Hidden River

Ryan Klinefelter

Hidden River Ventures
Managing Director

Corp Dev as a Service (CDaaS)

Most growing companies want to buy, buy, buy other companies — but sometimes they should rent their M&A team instead

Speaking from 12 years of experience in leading Corporate Development (“Corp. Dev.”) groups in San Francisco, there is no quicker way to grow a company than to buy your competitors or supply chain by implementing a horizontal or vertical M&A strategy. There are some exceptions with astronomical organic growth, but eventually, everyone consolidates — Uber, Apple, Google, Paypal, Square — or gets consolidated.

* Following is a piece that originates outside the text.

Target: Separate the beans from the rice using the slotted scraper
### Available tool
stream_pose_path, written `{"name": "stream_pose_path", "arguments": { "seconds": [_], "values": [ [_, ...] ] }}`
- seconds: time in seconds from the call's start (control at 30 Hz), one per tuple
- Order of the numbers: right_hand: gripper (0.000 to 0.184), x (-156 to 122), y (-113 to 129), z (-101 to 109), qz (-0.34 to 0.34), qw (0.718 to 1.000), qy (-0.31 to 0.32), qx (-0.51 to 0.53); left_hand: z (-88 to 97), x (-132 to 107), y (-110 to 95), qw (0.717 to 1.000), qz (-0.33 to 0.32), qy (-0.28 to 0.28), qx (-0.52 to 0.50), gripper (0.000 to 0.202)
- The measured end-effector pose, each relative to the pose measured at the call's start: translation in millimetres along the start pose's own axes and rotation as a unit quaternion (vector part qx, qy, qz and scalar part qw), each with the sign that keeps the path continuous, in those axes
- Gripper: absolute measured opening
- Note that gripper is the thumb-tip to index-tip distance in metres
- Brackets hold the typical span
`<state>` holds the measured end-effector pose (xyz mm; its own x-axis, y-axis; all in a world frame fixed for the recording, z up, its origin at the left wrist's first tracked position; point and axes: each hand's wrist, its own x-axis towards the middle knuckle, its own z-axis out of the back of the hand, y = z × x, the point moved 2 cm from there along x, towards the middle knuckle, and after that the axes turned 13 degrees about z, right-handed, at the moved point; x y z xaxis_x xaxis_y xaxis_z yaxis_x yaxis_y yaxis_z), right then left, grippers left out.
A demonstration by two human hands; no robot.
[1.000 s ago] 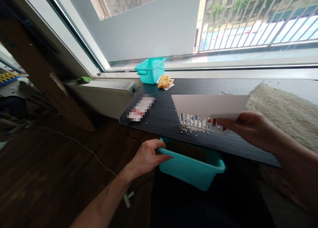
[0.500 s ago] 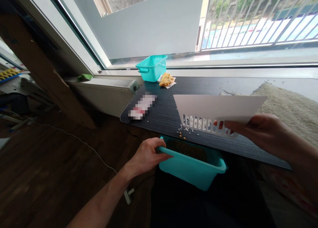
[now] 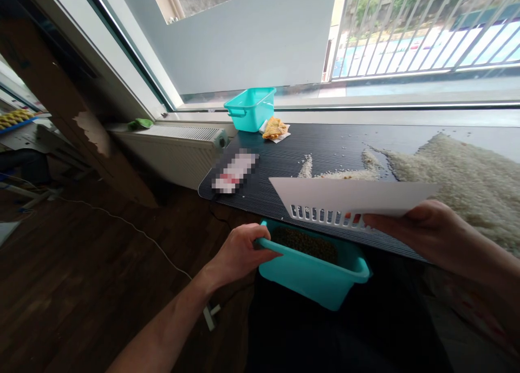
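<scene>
**Window counter, two hands at work: items on view**

1. Left hand point(image 3: 239, 251): fingers closed over the left rim of a teal tub point(image 3: 317, 281), thumb on top. The tub sits just below the front edge of the dark counter point(image 3: 325, 140), at 6 o'clock in the scene. A layer of small dark grains point(image 3: 304, 243) lies inside it.
2. Right hand point(image 3: 418, 235): clamped on the right end of a white basket point(image 3: 349, 200), thumb on top and fingers beneath. The basket is held over the counter's front edge, at 12 o'clock from the tub. Its slotted side faces the onlooker and its left end is free.
3. Rice point(image 3: 459, 178): a broad pale heap on the counter at 2 o'clock from the basket, with thin trails behind the basket.
4. Second tub point(image 3: 249, 108): teal, at the counter's far left corner, 11 o'clock, by the window.
5. Yellow cloth point(image 3: 275, 129): just beside the second tub, at its 4 o'clock.
6. Radiator point(image 3: 179, 145): white, at 9 o'clock from the counter, under the sill.
7. Cable point(image 3: 134, 232): lying on the dark wooden floor at 8 o'clock.
</scene>
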<state>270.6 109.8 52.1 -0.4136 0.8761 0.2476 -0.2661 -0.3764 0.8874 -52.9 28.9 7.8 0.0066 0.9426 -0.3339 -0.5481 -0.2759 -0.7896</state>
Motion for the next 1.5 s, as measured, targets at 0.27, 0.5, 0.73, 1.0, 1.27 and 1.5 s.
{"name": "stream_pose_path", "arguments": {
  "seconds": [0.27, 0.5, 0.73, 1.0, 1.27, 1.5],
  "values": [
    [0.057, -13.7, -4.6, 73.2, -0.024, 0.970, -0.192, -0.146, -7.5, -2.8, -6.2, 1.000, 0.008, 0.003, 0.010, 0.025],
    [0.059, -16.2, -27.5, 95.1, -0.015, 0.968, -0.209, -0.138, -26.6, 1.4, -21.5, 0.999, 0.008, 0.048, 0.018, 0.025],
    [0.057, -7.4, -45.4, 75.9, -0.021, 0.985, -0.159, -0.058, -35.8, 5.1, -25.5, 0.997, 0.000, 0.066, 0.028, 0.025],
    [0.064, -7.1, -39.5, 72.3, -0.040, 0.988, -0.144, -0.037, -39.9, 6.4, -25.9, 0.997, 0.001, 0.073, 0.020, 0.025],
    [0.065, 1.0, -34.0, 61.0, -0.026, 0.991, -0.129, -0.025, -40.9, 7.9, -28.5, 0.997, -0.001, 0.075, 0.017, 0.027],
    [0.068, 2.2, -37.3, 62.4, -0.018, 0.993, -0.110, -0.028, -41.0, 7.4, -27.6, 0.997, -0.003, 0.076, 0.011, 0.029]
  ]
}}
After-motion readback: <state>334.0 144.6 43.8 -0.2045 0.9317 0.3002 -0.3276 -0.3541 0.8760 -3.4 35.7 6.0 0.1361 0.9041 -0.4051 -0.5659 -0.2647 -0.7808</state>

What the heck is Corp Dev anyways

It is the often-overlooked internal position or small group working alongside the CFO or CEO that leads the mergers & acquisitions, or M&A, at a growing company. Whereas an investment banker will sell your company or help you get sold (sell-side), the Corp. Dev. function at a company helps buy other companies (buy-side) and works with the balance sheet (cash, debt, and equity) to acquire other businesses that fit a company’s corporate strategy. The work is project-based, the projects being M&A deals. The type of work can be very exciting and rewarding, as it intersects investment banking, management consulting, and executive leadership — you need to execute like an investment banker, think and manage like a consultant, and provide long-term value to shareholders like you are part of the C-Suite.

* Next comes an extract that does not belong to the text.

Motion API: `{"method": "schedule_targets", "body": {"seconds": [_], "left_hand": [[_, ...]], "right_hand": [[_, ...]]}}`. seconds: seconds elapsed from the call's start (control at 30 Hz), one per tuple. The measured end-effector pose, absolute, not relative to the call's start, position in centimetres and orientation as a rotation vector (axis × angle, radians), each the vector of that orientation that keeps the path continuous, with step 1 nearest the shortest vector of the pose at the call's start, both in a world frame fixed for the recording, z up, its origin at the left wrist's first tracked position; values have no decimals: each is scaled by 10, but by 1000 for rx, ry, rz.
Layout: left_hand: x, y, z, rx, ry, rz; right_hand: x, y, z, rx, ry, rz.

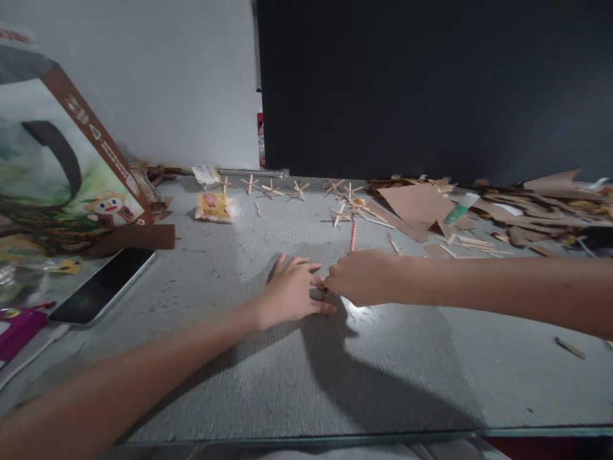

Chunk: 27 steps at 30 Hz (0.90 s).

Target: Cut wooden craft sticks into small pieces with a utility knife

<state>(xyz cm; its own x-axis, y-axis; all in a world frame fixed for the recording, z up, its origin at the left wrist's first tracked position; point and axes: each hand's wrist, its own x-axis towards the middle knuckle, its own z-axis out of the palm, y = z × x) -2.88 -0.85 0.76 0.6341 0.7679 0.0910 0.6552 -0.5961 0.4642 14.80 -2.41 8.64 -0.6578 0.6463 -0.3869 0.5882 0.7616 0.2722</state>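
My left hand (292,291) rests low over the grey tabletop, its fingers spread and its thumb apart from the index finger. The left index fingertip meets the fingertips of my right hand (361,278). The right hand is closed in a pinch, with its knuckles turned up. A small dark thing (325,292) shows at the pinch, too small to name. Just behind the right hand a pink striped stick (353,236), like a pencil, points away from me. Its near end is hidden by the hand, so whether it is held cannot be seen.
Crossed wooden sticks (299,190) stand along the back of the table (215,396). Brown cardboard (416,207), a green-and-white tube (461,208) and loose sticks (474,244) lie at right. At left are a phone (105,287), a yellow packet (216,208) and a large printed box (71,160).
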Motion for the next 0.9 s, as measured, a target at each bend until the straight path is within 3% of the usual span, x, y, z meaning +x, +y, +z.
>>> {"method": "schedule_targets", "body": {"seconds": [0.2,0.57,0.9], "left_hand": [[-25,-29,12,2583,1214,489],[-32,-14,16,2464,1178,254],[-26,-30,9,2636,1212,454]], "right_hand": [[142,-30,93,873,2317,220],[145,-31,91,918,2338,173],[143,-37,91,1003,2424,173]]}}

But many leaders at growth companies that are ready to buy other companies are blindly in love with the idea of Corporate Development and M&A when what they really want are instant results — complete a handful of deals and do it fast and now. Especially in 2021, when the growing economy is firing on all cylinders — just wire the money and let’s go, go, go!

FTE for Corp Dev is Cyclical

Recruiting, hiring, and then keeping a Corp. Dev. team hungry and ready can be a challenge even when there is a myriad of companies to acquire. Sometimes when the economy and M&A slows, the Corp. Dev. team and function can morph into a strategy or partnership team, or even turn to operational roles at the company. Personally, I’ve become a Chief Strategy Officer when I “graduated” from my Corp. Dev. role in a company that was cycling from an acquisitive stretch to a strategic planning phase. Often, a Corp. Dev. team ends up departing in three or four years because a company is no longer acquisitive. But why take the retention and cyclical risk — why not use Corporate Development consultants or Corp. Dev. as a Service (CDaaS) and get results now?
When an organization can’t support a long-term Corp. Dev. function, or doesn’t want to invest many years and HR capital into standing up and developing a full-time internal M&A team, there is another option.
There are a small number of former Corp. Dev. leaders and teams that can parachute into a company as a short-term, 60–120 day team, to implement or stand up an M&A strategy, create or manage a deal pipeline, structure a deal, execute and manage a deal team, and even help with an eventual company integration plan. And then when they are done, or you are done with the deal, they move on to their next project. This is the service model for Corporate Development.

CDaaS as a M&A Differentiator

Anything as a service often works because it can be instant, it is binary — on or off, and it is more affordable to rent versus buy in the short term. In 2021, and hopefully, in 2022, M&A markets have been at a record level of activity (financings and exits) and valuation (pricing is high). Speed is a buyer’s differentiator, as well as their instant expertise to navigate and execute against competitive buyers and sellers. When CDaaS is the route you pursue as a company or Board, you get both instant speed and expertise. M&A becomes a weapon and not a tool in that it is something you are actively doing versus actively tinkering with or building.